* [EXERCISE DETAILS]:
Repeat the listing exactly, minus the pictures.

* [DATA BELOW]:
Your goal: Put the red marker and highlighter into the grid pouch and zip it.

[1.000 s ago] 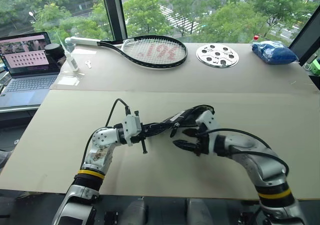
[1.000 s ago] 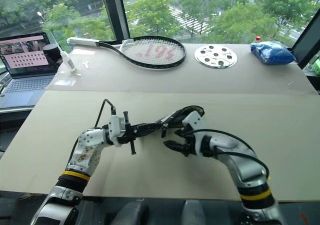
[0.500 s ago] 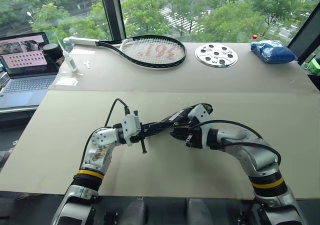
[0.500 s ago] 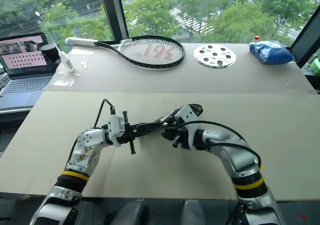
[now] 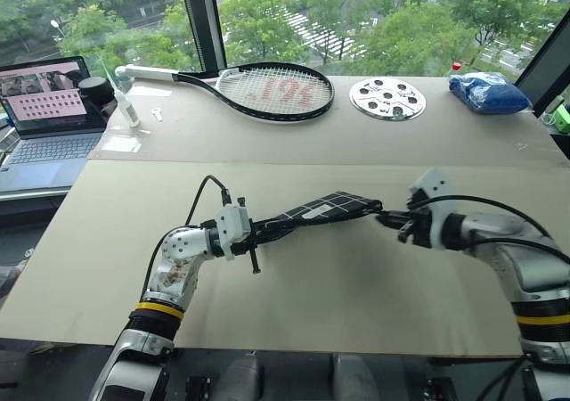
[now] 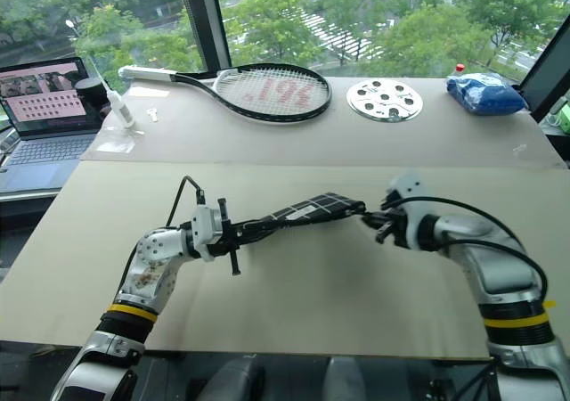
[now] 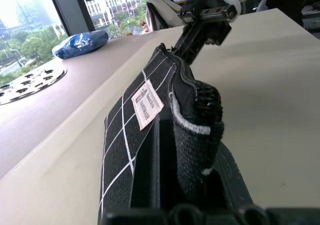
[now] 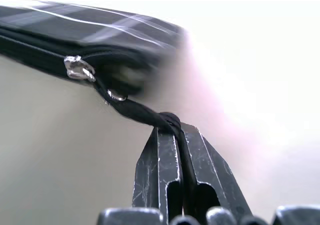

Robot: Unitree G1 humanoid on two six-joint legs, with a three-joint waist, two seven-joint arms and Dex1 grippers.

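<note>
The grid pouch (image 5: 316,212) is hanging stretched out above the tan worktop (image 5: 294,303), held at both ends and lifted clear of the surface. Its white label (image 7: 147,104) is showing on the side facing the left wrist camera, and the zipper slider (image 8: 76,68) is sitting at the pouch's right-hand end. The black pull strap (image 8: 142,112) is running taut from that slider into the right claw (image 5: 392,221), whose fingers (image 8: 165,170) are pressed together, pinching the strap's knotted end. The left claw (image 5: 267,228) is pinching the pouch's opposite end, its fingers closed on the fabric edge and pointing across toward the right claw. The two claws are facing each other with the pouch spanning the gap between them.

Farther back on the worktop, a tennis racket (image 5: 258,89) is lying flat with its handle pointing toward the left, and a round perforated metal disc (image 5: 387,98) is lying just to its right. A blue bag (image 5: 488,92) is resting near the far right corner. An open laptop (image 5: 44,107) is standing off the worktop's left edge, with a white bottle (image 5: 127,109) beside it.
</note>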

* [RESPONSE]:
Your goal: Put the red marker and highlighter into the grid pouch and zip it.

[1.000 s ago] 
[1.000 s ago] 
[0.500 s ago] 
[0.500 s ago] 
[now] 
[now] 
[now] 
[now] 

Robot: Unitree G1 humanoid on two six-joint legs, with a three-joint waist, two seven-joint arms and Dex1 grippers.

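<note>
The grid pouch (image 5: 316,212) is hanging stretched out above the tan worktop (image 5: 294,303), held at both ends and lifted clear of the surface. Its white label (image 7: 147,104) is showing on the side facing the left wrist camera, and the zipper slider (image 8: 76,68) is sitting at the pouch's right-hand end. The black pull strap (image 8: 142,112) is running taut from that slider into the right claw (image 5: 392,221), whose fingers (image 8: 165,170) are pressed together, pinching the strap's knotted end. The left claw (image 5: 267,228) is pinching the pouch's opposite end, its fingers closed on the fabric edge and pointing across toward the right claw. The two claws are facing each other with the pouch spanning the gap between them.

Farther back on the worktop, a tennis racket (image 5: 258,89) is lying flat with its handle pointing toward the left, and a round perforated metal disc (image 5: 387,98) is lying just to its right. A blue bag (image 5: 488,92) is resting near the far right corner. An open laptop (image 5: 44,107) is standing off the worktop's left edge, with a white bottle (image 5: 127,109) beside it.
</note>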

The answer, as written, is complete.